* [GIVEN DATA]
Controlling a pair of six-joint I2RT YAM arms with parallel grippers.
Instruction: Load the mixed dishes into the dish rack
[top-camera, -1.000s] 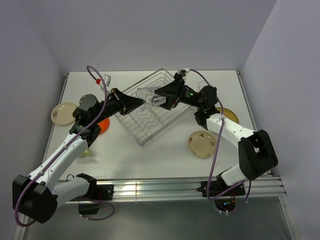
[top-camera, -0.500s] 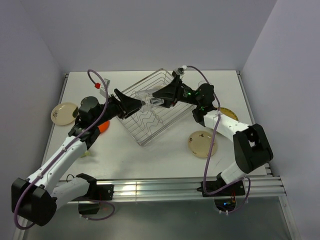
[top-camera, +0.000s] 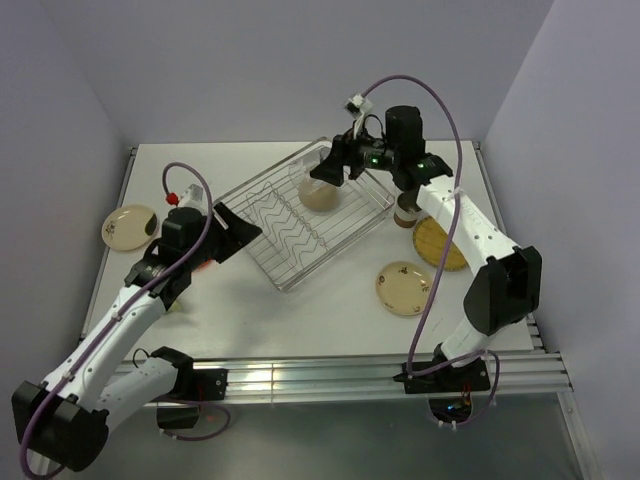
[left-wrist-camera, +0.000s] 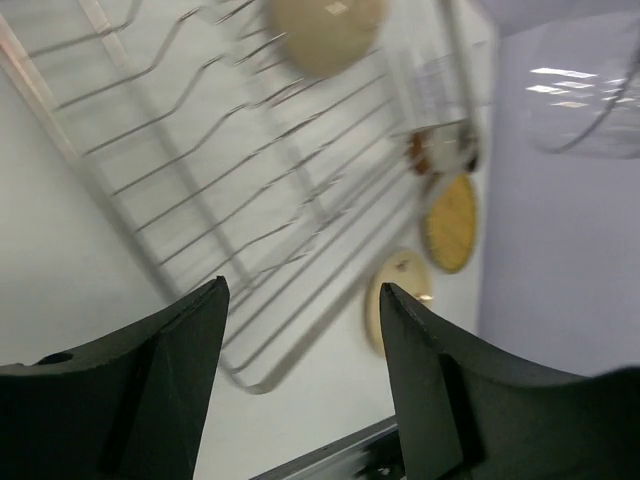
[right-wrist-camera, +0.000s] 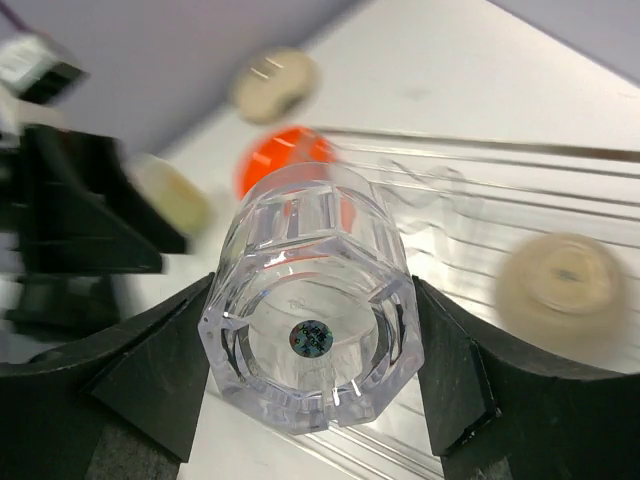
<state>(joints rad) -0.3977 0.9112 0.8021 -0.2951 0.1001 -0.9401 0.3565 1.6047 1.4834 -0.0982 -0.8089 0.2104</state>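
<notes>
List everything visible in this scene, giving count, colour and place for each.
dish rack: 1, silver wire, table centre
bowl: 1, cream-white, inside dish rack, far part
clear glass: 1, transparent, held over rack
orange plate: 1, orange, left of rack
cream speckled plates: 2, cream, one far left, one near right
yellow woven plate: 1, yellow, right of rack
brown-and-white cup: 1, brown and white, beside yellow woven plate
left gripper: 1, black, open, empty, at rack's left edge
right gripper: 1, black, closed on clear glass
</notes>
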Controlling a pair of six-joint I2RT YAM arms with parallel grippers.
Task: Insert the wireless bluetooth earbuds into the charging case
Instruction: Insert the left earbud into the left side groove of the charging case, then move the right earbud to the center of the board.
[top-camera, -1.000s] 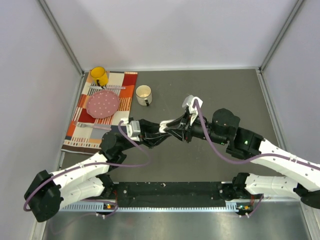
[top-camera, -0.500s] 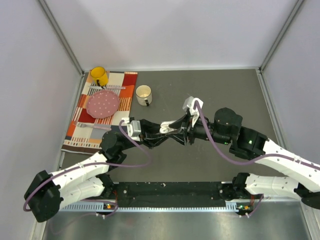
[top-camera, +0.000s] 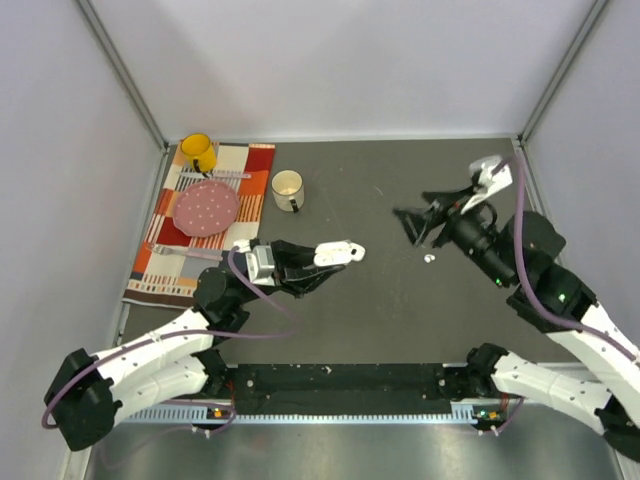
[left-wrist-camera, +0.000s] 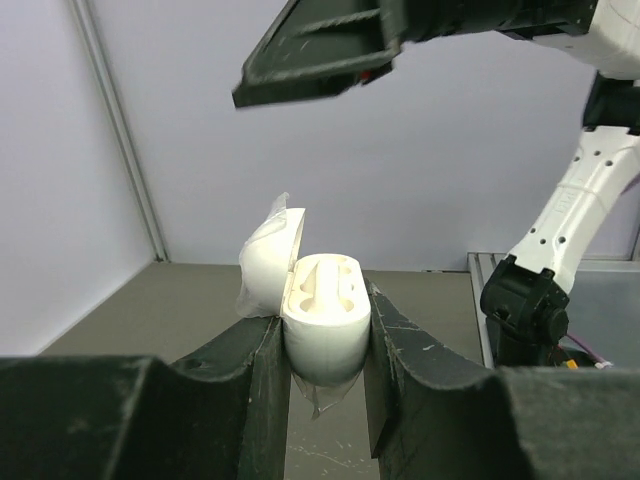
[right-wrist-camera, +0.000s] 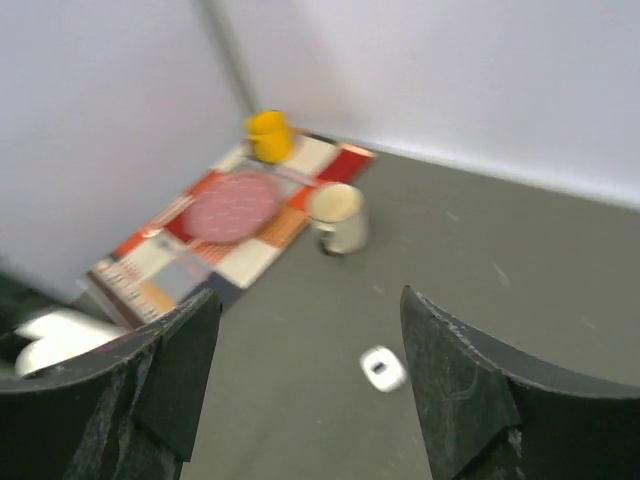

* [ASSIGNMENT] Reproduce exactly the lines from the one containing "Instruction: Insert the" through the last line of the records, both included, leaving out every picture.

* [RESPONSE AREA]
Instruction: Insert the left earbud into the left side groove of the charging case, then move the right earbud to the center of the board.
[top-camera, -1.000s] 
[top-camera, -0.500s] 
[top-camera, +0.000s] 
[left-wrist-camera, +0.000s] 
[right-wrist-camera, +0.000s] 

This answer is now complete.